It is also possible that participants were analogizing to an already familiar structure, such as sentences with not every subjects, in which the negation also obligatorily takes wide scope (see Section 2.2). The idea that acquisition of novel structures may involve analogy to structures already present in an individual’s grammar is not new, and has long been employed in language acquisition research and usage-based theories (e.g., Bybee & Moder, 1983; see Behrens, 2017 for a review). In the context of our interpretation task, the hypothesis that participants were analogizing to not every structure would support theoretical analyses such as the one in Blanchette and Collins (2018), in which the wide-scope negation is derived because the negation directly modifies the subject underlyingly (see structure (6)). While our task design does not allow us to determine whether and at what level participants may have engaged in analogical reasoning, the results support the conclusion that participants were applying some aspect of their preexisting linguistic knowledge to the task when selecting the wide-scope negation reading.
With regard to the three-group design aspect of our experiment, in which we varied the type and amount of input participants were exposed to, we observed that during the interpretation task training block, the group that received unambiguous input appeared to reinforce the interpretation patterns they had already begun to establish when reading ambiguous input during pretraining. This resulted in consistently high rates of wide-scope negation interpretations throughout the training and posttraining blocks. For the group that received ambiguous input during both the pretraining and training blocks, on the other hand, it took longer for their rates of wide-scope negation interpretation to stabilize. This suggests that while ambiguous input can indeed lead to learning, the rate of learning may be slower and more variable than when unambiguous input is provided.
With respect to learning trajectories across the three groups during the interpretation task, one question that arises is why the group receiving ambiguous input throughout the entire experiment appears to drop back down to chance during the training block, after reaching higher levels of wide-scope negation responses during pretraining. One possibility is that, without unambiguous input to reinforce their initial intuition of how to interpret this unfamiliar structure, participants began to question themselves, either returning to chance levels or swaying in the other direction and reliably choosing the narrow-scope interpretation. However, if this were the case, then we might also expect to see the no training group’s rates of wide-scope negation response fall during the posttraining block, since they also received only ambiguous input. Instead, since the no training group’s rates of wide-scope negation responses remained high during posttraining, their lack of additional input appears to have supported (or at least not interfered with) their convergence on the wide-scope negation interpretation.

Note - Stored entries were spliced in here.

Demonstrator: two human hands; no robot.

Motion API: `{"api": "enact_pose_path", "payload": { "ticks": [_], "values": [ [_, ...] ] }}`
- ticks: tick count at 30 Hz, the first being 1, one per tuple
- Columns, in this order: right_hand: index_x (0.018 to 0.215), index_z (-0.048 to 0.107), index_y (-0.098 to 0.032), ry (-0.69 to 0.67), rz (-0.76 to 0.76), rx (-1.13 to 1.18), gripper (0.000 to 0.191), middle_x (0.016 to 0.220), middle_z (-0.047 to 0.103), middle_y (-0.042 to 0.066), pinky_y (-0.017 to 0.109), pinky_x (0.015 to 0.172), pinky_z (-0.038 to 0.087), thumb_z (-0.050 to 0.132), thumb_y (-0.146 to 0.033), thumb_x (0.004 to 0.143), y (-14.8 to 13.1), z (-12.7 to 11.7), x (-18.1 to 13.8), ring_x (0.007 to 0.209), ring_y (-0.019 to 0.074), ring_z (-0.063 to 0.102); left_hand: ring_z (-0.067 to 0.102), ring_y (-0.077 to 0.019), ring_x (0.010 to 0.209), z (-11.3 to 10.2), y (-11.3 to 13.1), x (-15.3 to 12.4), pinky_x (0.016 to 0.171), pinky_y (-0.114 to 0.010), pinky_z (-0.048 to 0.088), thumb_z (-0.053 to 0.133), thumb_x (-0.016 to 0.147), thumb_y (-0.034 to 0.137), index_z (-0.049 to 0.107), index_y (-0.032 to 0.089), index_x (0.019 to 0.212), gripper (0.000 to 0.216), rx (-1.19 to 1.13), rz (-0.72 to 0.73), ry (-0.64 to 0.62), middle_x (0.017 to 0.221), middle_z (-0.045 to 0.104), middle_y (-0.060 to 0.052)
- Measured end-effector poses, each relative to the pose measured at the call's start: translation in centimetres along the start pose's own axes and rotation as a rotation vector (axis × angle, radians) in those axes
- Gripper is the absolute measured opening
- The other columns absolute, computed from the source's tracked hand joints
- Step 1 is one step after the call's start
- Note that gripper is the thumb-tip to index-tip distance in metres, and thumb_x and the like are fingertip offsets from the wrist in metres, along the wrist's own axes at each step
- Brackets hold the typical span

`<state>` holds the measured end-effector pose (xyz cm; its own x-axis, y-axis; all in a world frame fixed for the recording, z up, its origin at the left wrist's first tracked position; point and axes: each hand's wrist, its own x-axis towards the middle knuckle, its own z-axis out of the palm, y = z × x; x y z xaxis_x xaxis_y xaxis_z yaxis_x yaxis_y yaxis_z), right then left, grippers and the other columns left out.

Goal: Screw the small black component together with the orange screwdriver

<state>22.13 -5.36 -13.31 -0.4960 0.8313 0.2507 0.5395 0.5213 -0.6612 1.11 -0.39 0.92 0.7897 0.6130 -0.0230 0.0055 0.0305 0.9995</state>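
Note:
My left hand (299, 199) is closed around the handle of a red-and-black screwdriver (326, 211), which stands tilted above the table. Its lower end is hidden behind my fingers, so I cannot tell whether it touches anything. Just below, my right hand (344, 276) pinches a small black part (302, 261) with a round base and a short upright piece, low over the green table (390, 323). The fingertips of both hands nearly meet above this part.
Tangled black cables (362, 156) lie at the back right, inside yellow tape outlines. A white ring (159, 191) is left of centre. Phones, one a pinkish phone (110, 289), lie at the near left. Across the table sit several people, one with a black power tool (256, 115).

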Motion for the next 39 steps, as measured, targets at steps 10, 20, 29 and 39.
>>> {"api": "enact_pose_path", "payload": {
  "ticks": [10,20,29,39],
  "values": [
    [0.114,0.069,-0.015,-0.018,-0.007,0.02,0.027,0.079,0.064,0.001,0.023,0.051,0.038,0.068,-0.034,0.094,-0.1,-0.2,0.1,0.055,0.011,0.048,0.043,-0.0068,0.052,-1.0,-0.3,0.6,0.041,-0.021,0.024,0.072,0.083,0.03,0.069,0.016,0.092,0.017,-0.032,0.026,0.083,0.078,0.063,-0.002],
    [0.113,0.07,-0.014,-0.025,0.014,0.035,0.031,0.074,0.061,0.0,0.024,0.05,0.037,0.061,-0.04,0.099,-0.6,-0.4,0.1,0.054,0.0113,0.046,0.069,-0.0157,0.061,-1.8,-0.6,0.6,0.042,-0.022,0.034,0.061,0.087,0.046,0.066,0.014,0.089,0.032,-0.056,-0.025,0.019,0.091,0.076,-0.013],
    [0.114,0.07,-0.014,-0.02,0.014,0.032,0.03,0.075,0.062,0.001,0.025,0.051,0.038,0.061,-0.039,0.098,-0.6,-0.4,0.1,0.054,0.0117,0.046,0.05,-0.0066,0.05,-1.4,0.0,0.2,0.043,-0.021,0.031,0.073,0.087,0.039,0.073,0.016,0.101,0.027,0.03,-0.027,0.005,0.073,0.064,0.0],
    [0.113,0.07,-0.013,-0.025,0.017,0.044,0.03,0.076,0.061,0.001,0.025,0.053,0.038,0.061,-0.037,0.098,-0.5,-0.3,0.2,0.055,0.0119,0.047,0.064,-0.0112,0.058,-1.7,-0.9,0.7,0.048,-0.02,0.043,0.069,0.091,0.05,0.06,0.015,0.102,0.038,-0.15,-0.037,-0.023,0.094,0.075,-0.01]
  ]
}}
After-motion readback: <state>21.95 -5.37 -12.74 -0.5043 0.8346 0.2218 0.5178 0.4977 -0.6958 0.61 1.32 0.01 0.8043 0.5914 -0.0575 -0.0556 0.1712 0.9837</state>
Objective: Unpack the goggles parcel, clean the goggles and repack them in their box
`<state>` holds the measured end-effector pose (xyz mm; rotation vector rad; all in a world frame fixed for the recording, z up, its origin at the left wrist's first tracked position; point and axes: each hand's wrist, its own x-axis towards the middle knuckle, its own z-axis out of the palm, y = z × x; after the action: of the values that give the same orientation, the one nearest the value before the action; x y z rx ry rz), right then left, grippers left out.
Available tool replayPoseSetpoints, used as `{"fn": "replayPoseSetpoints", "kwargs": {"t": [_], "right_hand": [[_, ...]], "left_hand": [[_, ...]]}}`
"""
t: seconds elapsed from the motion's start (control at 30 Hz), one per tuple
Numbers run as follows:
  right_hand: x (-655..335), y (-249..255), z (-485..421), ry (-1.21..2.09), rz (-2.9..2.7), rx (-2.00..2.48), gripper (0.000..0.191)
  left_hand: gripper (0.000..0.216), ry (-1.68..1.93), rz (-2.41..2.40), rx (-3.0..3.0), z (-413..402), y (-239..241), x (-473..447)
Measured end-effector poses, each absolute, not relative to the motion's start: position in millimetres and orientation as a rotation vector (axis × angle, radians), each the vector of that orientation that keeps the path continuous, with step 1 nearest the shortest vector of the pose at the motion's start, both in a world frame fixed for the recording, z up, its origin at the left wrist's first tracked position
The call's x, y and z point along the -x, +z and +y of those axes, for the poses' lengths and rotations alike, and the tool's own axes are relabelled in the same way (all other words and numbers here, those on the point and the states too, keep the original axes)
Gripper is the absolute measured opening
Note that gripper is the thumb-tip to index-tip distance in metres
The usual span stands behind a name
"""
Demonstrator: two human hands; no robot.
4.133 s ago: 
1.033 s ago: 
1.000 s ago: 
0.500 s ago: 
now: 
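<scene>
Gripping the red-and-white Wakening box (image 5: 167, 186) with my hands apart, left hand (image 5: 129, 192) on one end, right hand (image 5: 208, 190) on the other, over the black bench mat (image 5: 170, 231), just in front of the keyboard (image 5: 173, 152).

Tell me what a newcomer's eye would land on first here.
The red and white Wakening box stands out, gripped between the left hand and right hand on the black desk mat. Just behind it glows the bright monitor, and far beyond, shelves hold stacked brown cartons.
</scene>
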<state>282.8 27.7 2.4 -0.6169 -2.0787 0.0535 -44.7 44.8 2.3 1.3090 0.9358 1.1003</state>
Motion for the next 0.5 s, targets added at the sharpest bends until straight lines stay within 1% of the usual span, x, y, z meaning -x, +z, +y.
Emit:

The design of the current study does not allow us to determine the nature of these differing behaviors across groups. Future studies of NAI interpretation employing online measures, such as eye-tracking, could provide more precise information on the trajectories participants follow across the experiment and within each block. Such studies would also provide insight into the precise linguistic cues participants exploit and their relative speed in employing these cues, which could serve to inform our understanding of the extent to which participants employed top-down, metalinguistic strategies in converging on the wide-scope negation reading.
Given the limitations of this and other laboratory-based experiments, future studies can also help us better understand the role and limits of task-specific, top-down strategies for adaptation, and to distinguish between these and more implicit types of learning in a laboratory-based setting. With respect to NAI learning specifically, one way to explore this would be to observe the effect of training input that biases participants toward the narrow-scope negation reading, as opposed to the naturally occurring wide-scope negation reading. 7 If it is more difficult for people to learn an interpretation of NAI that differs from the true phenomenon, then this would support the conclusion that people were applying their preexisting linguistic knowledge in adapting to the wide-scope negation reading so quickly in the current study. Building on the current study, such future research would contribute toward our understanding of how unambiguous input facilitates learning of ambiguous structures from another dialect, and advance our understanding of how difference in the quantity and type of input shape trajectories of how people learn the meaning of NAI sentences.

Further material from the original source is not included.